A vegetable garden is a useful addition to any yard that has a bit of space. Not only will you benefit from the healthy, nutritious food that a vegetable garden produces, you'll also benefit from spending more time outdoors and learning about plants, insects, soil types and nature. But a good vegetable garden must also be accessible, convenient and well-organized. If you grow companion plants and plants with similar needs near each other, both will thrive. And paths will allow you to get to all parts of your garden without stepping on valuable soil in beds.
Select an area of your yard that gets at least six hours of full sun every day. If you don't have enough sun, you can still grow vegetables that do well in lower light, such as lettuce and spinach. If other plants currently exist, remove them. Also pull all weeds or cover the area with flattened cardboard boxes.
Measure your chosen area and plot the dimensions on paper. Create beds that are about 4 feet wide by 8 feet long, with pathways that are 18 to 24 inches wide between beds, to allow you to reach into your beds easily without stepping on the soil.
Design your garden on paper before you plant. Looking at landscaping books and magazines can give you many ideas and advice. Draw the shapes and sizes of your beds, where your planned pathways will traverse, and then determine the placement of your vegetable plants.

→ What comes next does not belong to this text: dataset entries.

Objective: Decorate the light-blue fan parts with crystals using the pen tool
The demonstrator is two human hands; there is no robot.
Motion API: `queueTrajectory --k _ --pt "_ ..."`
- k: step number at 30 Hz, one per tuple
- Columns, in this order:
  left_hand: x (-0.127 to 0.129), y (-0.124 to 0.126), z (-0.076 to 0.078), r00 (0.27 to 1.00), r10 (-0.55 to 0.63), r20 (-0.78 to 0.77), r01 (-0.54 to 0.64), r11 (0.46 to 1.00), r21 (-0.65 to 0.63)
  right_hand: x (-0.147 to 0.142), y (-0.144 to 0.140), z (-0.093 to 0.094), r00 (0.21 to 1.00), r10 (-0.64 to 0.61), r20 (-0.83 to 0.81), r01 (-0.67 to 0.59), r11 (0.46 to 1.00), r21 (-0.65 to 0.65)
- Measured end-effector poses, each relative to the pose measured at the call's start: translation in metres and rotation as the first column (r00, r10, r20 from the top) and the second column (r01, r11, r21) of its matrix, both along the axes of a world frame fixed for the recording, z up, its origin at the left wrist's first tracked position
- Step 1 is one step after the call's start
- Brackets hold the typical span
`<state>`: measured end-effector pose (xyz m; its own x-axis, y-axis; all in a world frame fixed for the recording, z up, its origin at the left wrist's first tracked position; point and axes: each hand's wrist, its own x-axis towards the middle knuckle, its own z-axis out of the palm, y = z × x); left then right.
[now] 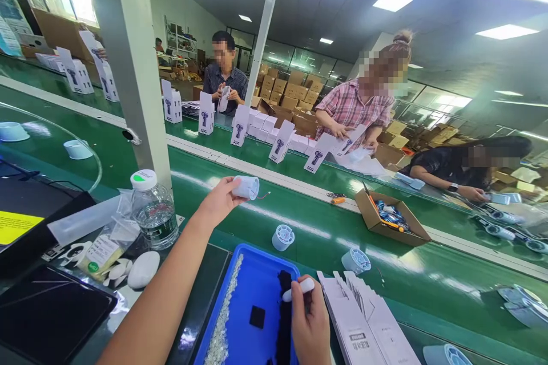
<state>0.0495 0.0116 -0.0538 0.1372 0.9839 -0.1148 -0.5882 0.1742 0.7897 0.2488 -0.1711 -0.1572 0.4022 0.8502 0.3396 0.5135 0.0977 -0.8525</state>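
Green belt (319, 239): left hand (220, 202) gripping pale cylinder (247, 187), right hand (311, 322) pinching white tube (307, 284).

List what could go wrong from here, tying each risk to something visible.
1. The pale blue part could slip, as the left hand seems to grip it by one end.
2. Its thin wire sticks out loose and might snag.
3. The bottle stands beside the left forearm, so a sideways swing might tip it.
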Motion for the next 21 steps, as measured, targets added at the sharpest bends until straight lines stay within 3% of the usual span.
queueTrajectory --k 3,6,11,17,21 --pt "-0.002 -0.005 0.013 0.981 -0.024 0.19 0.033 0.999 -0.043 -0.001 0.0 0.0 1.0 0.004 0.008 -0.004 1.0 0.0" --pt "-0.003 -0.007 0.019 0.967 0.004 0.256 0.015 0.997 -0.07 -0.001 -0.001 -0.001 0.999 0.027 0.031 -0.028 0.999 0.021" --pt "0.0 -0.006 0.015 0.974 0.033 0.226 -0.013 0.996 -0.086 0.0 -0.003 -0.006 0.998 0.024 0.065 -0.028 0.998 0.049" --pt "0.007 -0.004 0.003 0.987 -0.038 0.155 0.039 0.999 -0.009 -0.002 -0.002 -0.006 0.999 0.036 0.03 -0.037 0.999 0.02" --pt "0.01 -0.005 0.001 0.992 -0.067 0.103 0.064 0.998 0.029 -0.006 -0.003 0.003 0.991 0.128 0.042 -0.129 0.991 0.027"
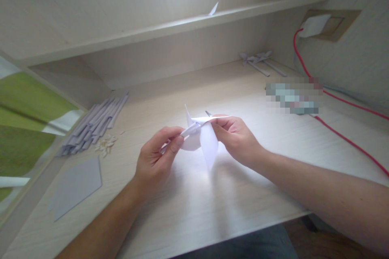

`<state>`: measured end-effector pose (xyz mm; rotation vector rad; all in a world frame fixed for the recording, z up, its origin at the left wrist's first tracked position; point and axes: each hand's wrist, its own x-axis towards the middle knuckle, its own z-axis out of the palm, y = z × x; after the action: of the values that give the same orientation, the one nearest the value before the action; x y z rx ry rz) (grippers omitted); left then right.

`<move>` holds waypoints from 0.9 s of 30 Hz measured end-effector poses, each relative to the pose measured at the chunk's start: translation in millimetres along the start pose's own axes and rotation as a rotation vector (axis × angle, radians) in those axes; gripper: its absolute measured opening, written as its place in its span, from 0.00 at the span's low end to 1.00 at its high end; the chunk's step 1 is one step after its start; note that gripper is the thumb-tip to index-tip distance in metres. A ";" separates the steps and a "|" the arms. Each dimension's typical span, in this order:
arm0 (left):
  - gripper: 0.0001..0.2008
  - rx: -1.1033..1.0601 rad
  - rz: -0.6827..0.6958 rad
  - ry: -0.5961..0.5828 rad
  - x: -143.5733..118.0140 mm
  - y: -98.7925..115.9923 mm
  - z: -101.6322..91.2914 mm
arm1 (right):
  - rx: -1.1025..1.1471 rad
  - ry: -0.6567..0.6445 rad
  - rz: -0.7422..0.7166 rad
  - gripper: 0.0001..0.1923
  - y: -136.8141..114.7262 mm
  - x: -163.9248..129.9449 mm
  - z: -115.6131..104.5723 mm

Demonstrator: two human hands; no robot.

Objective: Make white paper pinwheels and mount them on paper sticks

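Above the middle of the desk I hold a white paper pinwheel with folded, pointed blades. My left hand is closed, thumb and fingers pinching its left side, where a narrow rolled part runs into the palm. My right hand pinches the pinwheel's right side near the centre, fingers partly hidden behind the paper. A small dark tip sticks up just behind the centre; I cannot make out what it belongs to.
Rolled paper sticks lie at the left, beside small pale pieces and paper sheets. Finished pinwheels rest at the back right. A blurred-out object and a red cable occupy the right side. Above runs a shelf.
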<state>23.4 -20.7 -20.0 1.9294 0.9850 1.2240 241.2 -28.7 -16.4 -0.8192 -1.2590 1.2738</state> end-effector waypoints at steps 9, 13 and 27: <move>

Doing this before you plant will tell you exactly how many tomato plants you need to purchase or start from seed, for example. Tomatoes need 3 to 4 feet between plants; other types of vegetables have different spacing needs.
Plant vegetables that will grow tall, such as corn, at the north end of your beds. Doing this will prevent taller plants from shading smaller plants. You might need to do a little research to determine which plants grow tall and which others will remain shorter.
Plant vegetables with similar watering and fertilizing needs close to one another in the same bed. For example, members of the nightshade family, including tomatoes, eggplants and peppers, all like their soil to dry out between waterings, so they make good companions. Don't be afraid to intermix herbs and flowering plants among your vegetables: basil and tomatoes are considered companion plants, and they can look attractive when you grow them together.
Think outside the box a bit: you needn't plant vegetables in tidy rows, for example. If you improve the soil in your growing area(s) with compost and other organic materials such as fallen leaves or grass clippings, you can plant your vegetables closer to one another. Long, narrow beds are conducive to this type of planting, because you can reach into their centers and needn't use areas between rows as pathways.